→ Activity:
Copy out every line of the material below, character for character, apart from the pictures.

*** Opening of Source data ***

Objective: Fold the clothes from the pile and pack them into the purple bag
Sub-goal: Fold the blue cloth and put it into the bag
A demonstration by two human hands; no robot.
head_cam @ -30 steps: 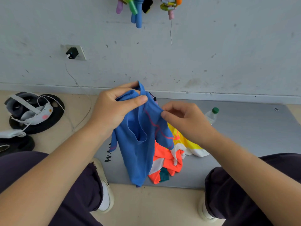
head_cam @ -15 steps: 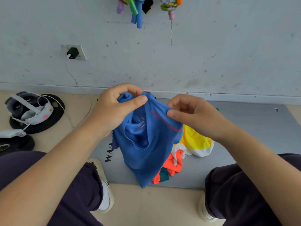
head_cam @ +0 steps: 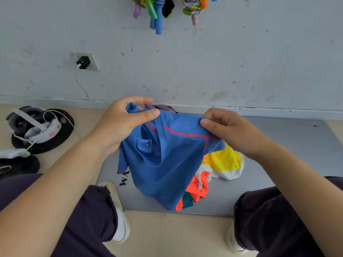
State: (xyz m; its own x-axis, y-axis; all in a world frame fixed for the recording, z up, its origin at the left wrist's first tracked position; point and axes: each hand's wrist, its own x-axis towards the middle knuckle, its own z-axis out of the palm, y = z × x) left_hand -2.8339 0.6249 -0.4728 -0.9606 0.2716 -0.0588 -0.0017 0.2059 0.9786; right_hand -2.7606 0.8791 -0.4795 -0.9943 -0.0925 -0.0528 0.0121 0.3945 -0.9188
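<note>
Wall (head_cam: pixel 241 62) pale, scuffed, across upper half; socket with black charger plug (head_cam: pixel 83 62) at left, bundle of coloured skipping-rope handles (head_cam: pixel 156 13) hanging at top edge. Grey gym mat (head_cam: pixel 278 154) on floor against wall, between the knees. Dark trousers (head_cam: pixel 83 219) and pale shoes at bottom corners. VR headset (head_cam: pixel 35 125) on a black round base, well left of mat.

Blue sports shirt (head_cam: pixel 167 164) held up over the mat, mesh fabric, pink seam line across upper part, lower hem hanging down to the mat's near edge. Not yet spread flat, not yet folded. Rest of pile directly behind and under it on the mat: yellow-and-white garment (head_cam: pixel 224 162), orange garment (head_cam: pixel 198 190), small teal piece at its lower edge.

Left hand (head_cam: pixel 120 123) pinching one upper corner of the shirt between thumb and fingers. Right hand (head_cam: pixel 228 128) pinching the opposite upper edge, fingers curled over the cloth. Fabric stretched roughly level between the two grips, neckline sagging in the middle.

Purple bag (head_cam: pixel 163 107) only glimpsed as a purple sliver behind the shirt's top edge, near the wall; opening not visible.

Step judged: opening out first garment, early in task. Next move calls for finding shoulders or side seams, laying shirt flat on free mat area, then folding.
</note>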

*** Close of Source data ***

→ Written solution:
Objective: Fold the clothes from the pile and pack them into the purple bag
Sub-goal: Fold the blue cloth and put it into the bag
A demonstration by two human hands; no robot.
head_cam @ -30 steps: 
head_cam @ -15 steps: 
head_cam @ +0 steps: 
State: (xyz m; its own x-axis, y-axis; all in a world frame fixed for the recording, z up, its origin at the left wrist's first tracked position; point and axes: each hand's wrist, its own x-axis towards the middle knuckle, its own z-axis out of the palm, y = z × x) left_hand -2.8339 0.6249 -0.4728 -0.9606 0.2716 -0.0588 -0.0017 0.2059 0.9786; right_hand -2.7606 0.8791 -0.4795 -0.9943 -0.0925 -0.0528 0.0121 0.3945 -0.9188
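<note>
Wall (head_cam: pixel 241 62) pale, scuffed, across upper half; socket with black charger plug (head_cam: pixel 83 62) at left, bundle of coloured skipping-rope handles (head_cam: pixel 156 13) hanging at top edge. Grey gym mat (head_cam: pixel 278 154) on floor against wall, between the knees. Dark trousers (head_cam: pixel 83 219) and pale shoes at bottom corners. VR headset (head_cam: pixel 35 125) on a black round base, well left of mat.

Blue sports shirt (head_cam: pixel 167 164) held up over the mat, mesh fabric, pink seam line across upper part, lower hem hanging down to the mat's near edge. Not yet spread flat, not yet folded. Rest of pile directly behind and under it on the mat: yellow-and-white garment (head_cam: pixel 224 162), orange garment (head_cam: pixel 198 190), small teal piece at its lower edge.

Left hand (head_cam: pixel 120 123) pinching one upper corner of the shirt between thumb and fingers. Right hand (head_cam: pixel 228 128) pinching the opposite upper edge, fingers curled over the cloth. Fabric stretched roughly level between the two grips, neckline sagging in the middle.

Purple bag (head_cam: pixel 163 107) only glimpsed as a purple sliver behind the shirt's top edge, near the wall; opening not visible.

Step judged: opening out first garment, early in task. Next move calls for finding shoulders or side seams, laying shirt flat on free mat area, then folding.
</note>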

The answer given is complete.